Monday, December 15, 2014

The ‘Gives’ and ‘Gets’ of Political Patronage at the 14 PASSHE Universities - Part 2

What Elected Officials Give

From the definition of “political patronage,” we know that Elected Officials give “appointments to government jobs or other favors” to their Political Supporters.  Elected Officials give something of value to their Political Supporters, with the clear understanding and expectation that each party will get something of value in return for what their agreed-upon transaction required each party to give.
 
What Elected Officials Get
 
Elected officials want power and control beyond that which comes automatically by virtue of their election to office.  By definition, they use political patronage to appoint individuals to government jobs having salary and benefits—and those individuals then owe their allegiance to the elected officials who appointed them.  Elected officials also provide other favors to their political supporters by using political patronage to appoint individuals to various public governing boards that may not provide salary and benefits but do cover all expenses associated with membership on that particular governance board.

In this way elected officials can “leverage” their influence over more and more government entities, through their influence over the people whom they appoint to the governance boards of those entities, e.g., the PASSHE Board of Governors (BOG) and the Councils of Trustees at the 14 PASSHE universities.

 
In return for what they give, Elected Officials get leverage—power and control—over entities such as PASSHE that officially lie outside their control.  It is nothing more than a naked power grab.
 
Note the transactional symmetry:  Some political appointees to the PASSHE Board of Governors “grab” PASSHE contracts for millions, while Elected Officials “grab” power that the law, Act 188, does not grant to them.

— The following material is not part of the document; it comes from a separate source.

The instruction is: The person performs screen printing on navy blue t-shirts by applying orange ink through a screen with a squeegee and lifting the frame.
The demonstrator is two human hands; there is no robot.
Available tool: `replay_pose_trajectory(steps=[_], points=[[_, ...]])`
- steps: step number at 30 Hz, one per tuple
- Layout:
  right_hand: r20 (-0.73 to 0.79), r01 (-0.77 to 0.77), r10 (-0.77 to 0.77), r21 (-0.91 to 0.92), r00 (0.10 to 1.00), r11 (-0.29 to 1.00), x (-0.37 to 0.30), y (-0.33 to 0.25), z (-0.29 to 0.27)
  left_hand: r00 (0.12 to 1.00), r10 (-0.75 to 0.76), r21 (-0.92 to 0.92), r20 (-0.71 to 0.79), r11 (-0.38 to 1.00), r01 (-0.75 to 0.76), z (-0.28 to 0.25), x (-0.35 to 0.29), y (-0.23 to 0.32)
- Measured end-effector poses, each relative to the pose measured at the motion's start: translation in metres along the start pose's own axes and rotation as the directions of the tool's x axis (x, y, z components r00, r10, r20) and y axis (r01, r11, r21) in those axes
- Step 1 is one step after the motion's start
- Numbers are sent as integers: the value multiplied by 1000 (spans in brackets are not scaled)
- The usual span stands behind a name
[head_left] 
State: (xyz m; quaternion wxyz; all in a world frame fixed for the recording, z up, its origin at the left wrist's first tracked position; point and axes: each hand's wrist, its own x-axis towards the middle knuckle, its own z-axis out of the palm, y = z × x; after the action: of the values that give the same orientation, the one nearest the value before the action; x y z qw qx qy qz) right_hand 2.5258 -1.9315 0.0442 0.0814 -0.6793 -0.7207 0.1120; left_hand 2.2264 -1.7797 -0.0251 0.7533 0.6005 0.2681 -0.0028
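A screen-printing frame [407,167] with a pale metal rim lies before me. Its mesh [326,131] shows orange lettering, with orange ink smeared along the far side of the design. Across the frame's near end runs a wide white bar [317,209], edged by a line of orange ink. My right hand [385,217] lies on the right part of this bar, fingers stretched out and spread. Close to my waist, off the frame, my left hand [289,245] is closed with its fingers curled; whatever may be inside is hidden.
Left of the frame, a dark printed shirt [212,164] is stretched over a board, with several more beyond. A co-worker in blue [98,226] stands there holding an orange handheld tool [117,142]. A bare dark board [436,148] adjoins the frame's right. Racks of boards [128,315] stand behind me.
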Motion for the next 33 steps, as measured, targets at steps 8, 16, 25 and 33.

What Majority Stakeholders Give

PASSHE’s Majority Stakeholders include the students, parents and private donors, primarily alumni, who provide 75% of PASSHE’s annual revenue.  The Commonwealth of Pennsylvania, in the person of its Elected Officials, provides 25%.  Of that 75%, students and parents provide 70% and private donors 5%.
 
In dollar terms, PASSHE’s Majority (75%) Stakeholders provide $1.125 billion of PASSHE’s approximately $1.5 billion annual budget while the State, PASSHE’s Minority (25%) Stakeholder, provides $375 million. 
 
What Majority Stakeholders Get

PASSHE’s Majority (75%) Stakeholders appoint zero % of the 20 members of the Board of Governors, and zero % of the 154 members spread across the Councils of Trustees at the 14 PASSHE campuses.
 
At the same time, PASSHE’s Minority (25%) Stakeholder—the State—in the person of its elected officials, appoints 100% of the 174 members of the BOG and the 14 COTs.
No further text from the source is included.